## Exercise aim
Give the number of lines in the material below that hold "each", and nothing besides.

## Data block
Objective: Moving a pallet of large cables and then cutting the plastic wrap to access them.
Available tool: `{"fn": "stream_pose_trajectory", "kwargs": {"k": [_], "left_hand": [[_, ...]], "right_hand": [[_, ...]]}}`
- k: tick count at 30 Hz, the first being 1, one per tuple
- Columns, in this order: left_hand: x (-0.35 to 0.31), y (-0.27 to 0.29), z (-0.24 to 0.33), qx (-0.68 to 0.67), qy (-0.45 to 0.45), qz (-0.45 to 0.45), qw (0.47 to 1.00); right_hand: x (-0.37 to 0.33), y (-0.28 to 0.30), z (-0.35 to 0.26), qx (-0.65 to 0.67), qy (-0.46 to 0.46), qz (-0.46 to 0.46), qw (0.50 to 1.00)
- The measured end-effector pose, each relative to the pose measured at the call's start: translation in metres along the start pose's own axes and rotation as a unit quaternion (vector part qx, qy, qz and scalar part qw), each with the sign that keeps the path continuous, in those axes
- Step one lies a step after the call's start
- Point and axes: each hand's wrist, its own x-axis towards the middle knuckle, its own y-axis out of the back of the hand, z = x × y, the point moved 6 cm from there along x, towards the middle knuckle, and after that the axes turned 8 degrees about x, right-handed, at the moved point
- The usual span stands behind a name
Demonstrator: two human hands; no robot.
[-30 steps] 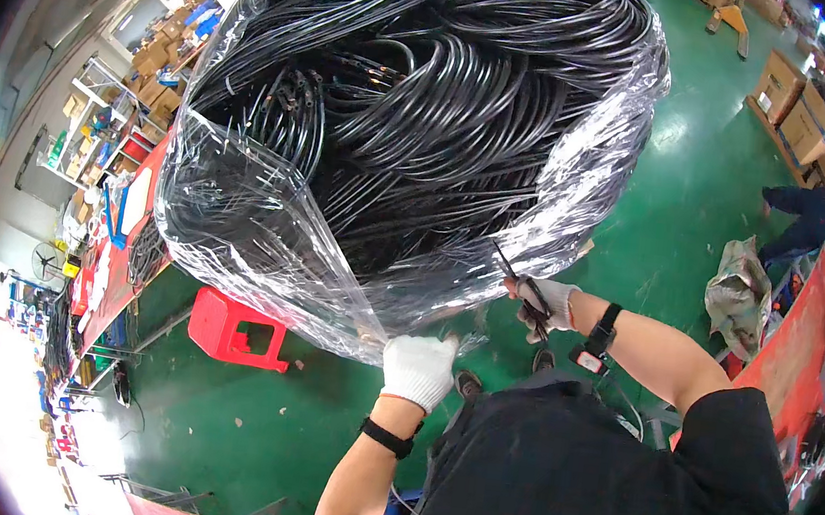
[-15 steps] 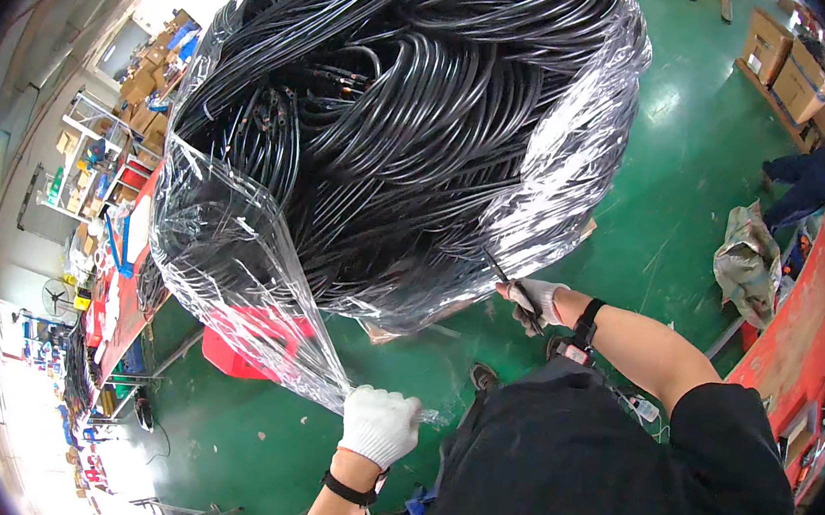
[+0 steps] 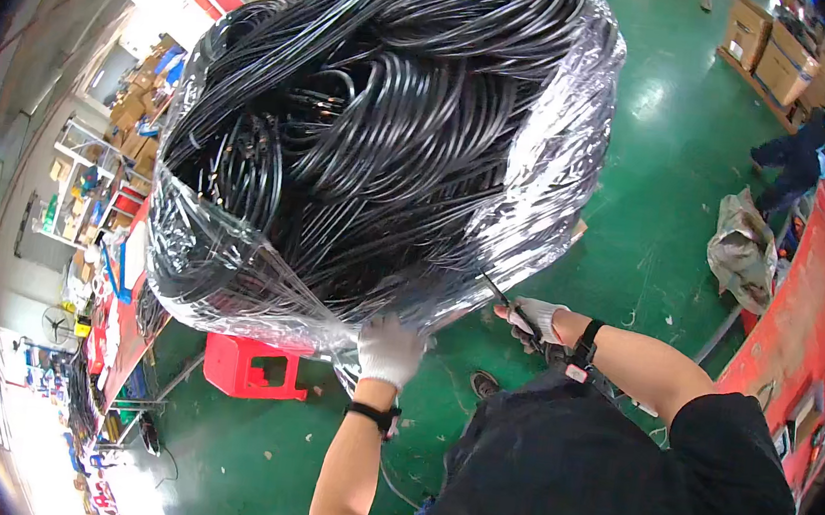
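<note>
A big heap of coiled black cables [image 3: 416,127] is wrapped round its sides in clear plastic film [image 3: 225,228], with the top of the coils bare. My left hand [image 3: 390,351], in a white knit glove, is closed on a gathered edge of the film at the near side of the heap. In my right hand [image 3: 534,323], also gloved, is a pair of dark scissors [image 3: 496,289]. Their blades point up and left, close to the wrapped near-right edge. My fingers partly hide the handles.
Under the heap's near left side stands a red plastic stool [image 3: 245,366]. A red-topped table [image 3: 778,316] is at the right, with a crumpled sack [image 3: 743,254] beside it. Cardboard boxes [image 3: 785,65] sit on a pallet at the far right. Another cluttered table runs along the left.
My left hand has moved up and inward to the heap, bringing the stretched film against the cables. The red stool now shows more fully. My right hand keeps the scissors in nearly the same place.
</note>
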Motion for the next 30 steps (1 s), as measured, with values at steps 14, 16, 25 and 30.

## Written answer
2